Beijo de fogo - BVIW
Tema: Pensando na estrada
Durante o dia, com o sol nascendo ou no meio do céu, a estrada era bonita e insuspeita. No mês de julho, o Cipó de São João descia das árvores que margeavam a estrada e fazia um tapete alaranjado no acostamento. Os barrancos vermelhos davam sinal de que a terra era boa lá pros lados de João Topázio. Alguns trechos de sebe ou de eucaliptos faziam-na fresca quando os meses eram de calor forte. Mas corria um boato entre as gentes do lugar que à noite, principalmente de lua cheia, na porteira velha da Fazenda Sucupira, um assombração fora visto várias vezes. Parecia uma mulher de bom corpo, cabelos compridos, sempre de roupas brancas e esvoaçantes. O povo da região evitava de trafegar à noite. Dizem que ela acenava para os carros pararem e quando chegava perto do motorista, dava-lhes um beijo de fogo. Isso piorava muito quando o motorista usava barba, sendo maiores as queimaduras. Os caminhoneiros eram avisados pelas vítimas, mas alguns incrédulos gostavam de abusar da sorte. Tião do Asfalto, homem grande, valente e barbudo, se aventurou a parar e mexer com o Assombração. Ao tentar laçá-la pela cintura, seu braço furou as roupas esvoaçantes dela. Então quis correr, mas era tarde demais!

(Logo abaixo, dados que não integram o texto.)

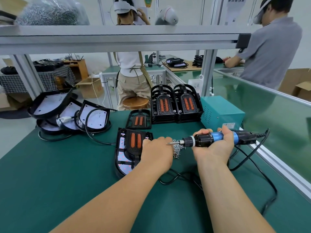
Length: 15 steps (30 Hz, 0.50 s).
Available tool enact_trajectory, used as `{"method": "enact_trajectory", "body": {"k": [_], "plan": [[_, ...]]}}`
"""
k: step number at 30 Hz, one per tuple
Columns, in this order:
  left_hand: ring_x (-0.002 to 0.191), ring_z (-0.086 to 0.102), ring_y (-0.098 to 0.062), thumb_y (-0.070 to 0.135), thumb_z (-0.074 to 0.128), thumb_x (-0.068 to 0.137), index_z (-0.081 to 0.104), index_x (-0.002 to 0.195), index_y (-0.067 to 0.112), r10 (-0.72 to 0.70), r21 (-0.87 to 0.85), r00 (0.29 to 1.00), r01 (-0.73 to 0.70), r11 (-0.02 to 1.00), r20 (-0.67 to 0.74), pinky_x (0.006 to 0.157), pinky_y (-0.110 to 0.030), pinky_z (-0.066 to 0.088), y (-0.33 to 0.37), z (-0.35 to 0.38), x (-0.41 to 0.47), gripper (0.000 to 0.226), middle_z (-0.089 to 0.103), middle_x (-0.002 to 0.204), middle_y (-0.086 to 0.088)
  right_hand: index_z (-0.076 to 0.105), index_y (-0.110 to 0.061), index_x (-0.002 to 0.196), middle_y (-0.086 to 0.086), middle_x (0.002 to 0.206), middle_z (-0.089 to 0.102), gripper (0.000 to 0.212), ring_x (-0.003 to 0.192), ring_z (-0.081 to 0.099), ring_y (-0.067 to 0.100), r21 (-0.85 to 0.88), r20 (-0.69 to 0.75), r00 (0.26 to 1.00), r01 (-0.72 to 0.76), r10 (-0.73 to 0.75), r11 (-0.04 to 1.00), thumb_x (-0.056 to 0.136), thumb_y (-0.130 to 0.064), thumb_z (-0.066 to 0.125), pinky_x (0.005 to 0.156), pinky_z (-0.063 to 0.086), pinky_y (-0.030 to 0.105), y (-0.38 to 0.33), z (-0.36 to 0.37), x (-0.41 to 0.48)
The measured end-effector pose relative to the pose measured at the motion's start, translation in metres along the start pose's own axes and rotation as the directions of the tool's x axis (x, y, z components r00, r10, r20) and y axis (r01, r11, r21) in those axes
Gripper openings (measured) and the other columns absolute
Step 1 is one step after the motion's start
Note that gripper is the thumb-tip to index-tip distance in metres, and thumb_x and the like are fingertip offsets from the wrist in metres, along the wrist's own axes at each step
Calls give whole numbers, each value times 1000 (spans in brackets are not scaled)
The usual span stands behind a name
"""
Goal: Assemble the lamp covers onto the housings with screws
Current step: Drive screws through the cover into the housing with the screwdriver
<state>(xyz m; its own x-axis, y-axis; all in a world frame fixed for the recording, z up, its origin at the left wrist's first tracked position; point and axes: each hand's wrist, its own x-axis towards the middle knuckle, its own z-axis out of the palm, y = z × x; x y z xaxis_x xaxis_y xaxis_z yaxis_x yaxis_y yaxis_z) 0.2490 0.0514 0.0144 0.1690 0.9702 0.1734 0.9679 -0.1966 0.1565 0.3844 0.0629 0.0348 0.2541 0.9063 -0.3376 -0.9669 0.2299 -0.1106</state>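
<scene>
Cover [136,142]: black plastic grille with two orange strips. It lies on its housing [123,165] on the green table [67,174], just left of centre. No screw heads can be made out in it from here.

Handling, judged: the cover is thin moulded plastic, so light, fairly stiff, and liable to crack at the screw bosses if overdriven. It is best held by the outer rim and pressed flat. The housing is a heavier shell with a white board of small lamps exposed at the near end; keep fingers off that board and hold by the black edge.

Left hand [156,148]: back towards the camera, wrist over the cover's right edge, fingers reaching down at the loose screws [178,149]. The fingertips are hidden, so I cannot tell whether they pinch a screw.

Right hand [213,143]: fingers and thumb wrapped round the barrel of the screwdriver [203,139]. The tool is level, with its bit pointing left at the left hand.

Screws, judged: tiny, slippery and easily scattered.

Further out:
- The cable [249,158] loops across the table near the right forearm; it could snag.
- A spare cover [138,119] lies behind the housing.
- Two stacks of covers [176,105] stand further back.
- A teal box [222,111] sits to their right.
- More wired housings [67,111] are piled at far left.
</scene>
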Motion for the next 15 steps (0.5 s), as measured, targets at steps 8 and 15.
{"method": "enact_trajectory", "body": {"k": [8, 15], "plan": [[98, 60, -18, 23, 56, 98, 73, 103, 21, -104, -360, 975, 27, 933, -198, 82, -25, 41, -15, -27, -5, 18, 70, 102, 4, 49, -16, 78, 0, 56, 52, 22, 44, 51, 16, 38, -4, 1000, -11, 11, 999, 85, -27, 67, 55, 46, 20, -3, -1, 2], [61, 57, 7, 28, 73, 88, 65, 66, 37, -281, -749, 937, 32, 661, -208, 65, -10, 44, -7, -33, -26, 25, 64, 61, 21, 51, -16, 77, 0, 56, 52, 21, 42, 51, 15, 71, -7, 1000, -23, 24, 997, 82, -24, 69, 52, 47, 20, -4, 0, 1]]}}
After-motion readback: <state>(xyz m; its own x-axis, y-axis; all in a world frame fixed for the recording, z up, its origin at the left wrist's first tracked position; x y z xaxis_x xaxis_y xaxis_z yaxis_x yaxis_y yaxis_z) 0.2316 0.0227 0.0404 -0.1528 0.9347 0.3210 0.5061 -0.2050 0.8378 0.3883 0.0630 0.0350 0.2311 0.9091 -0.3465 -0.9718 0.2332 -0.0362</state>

Ela agarrou sua barba grande e lhe deu o beijo de fogo. Tião foi encontrado pela manhã, desacordado e todo chamuscado. Ele ficou em choque vários dias enquanto permaneceu no Hospital Saúde. E nunca quis tocar no assunto do Assombração da porteira. Há pessoas que precisam experimentar o mal para acreditarem que o bem esteve em suas mãos.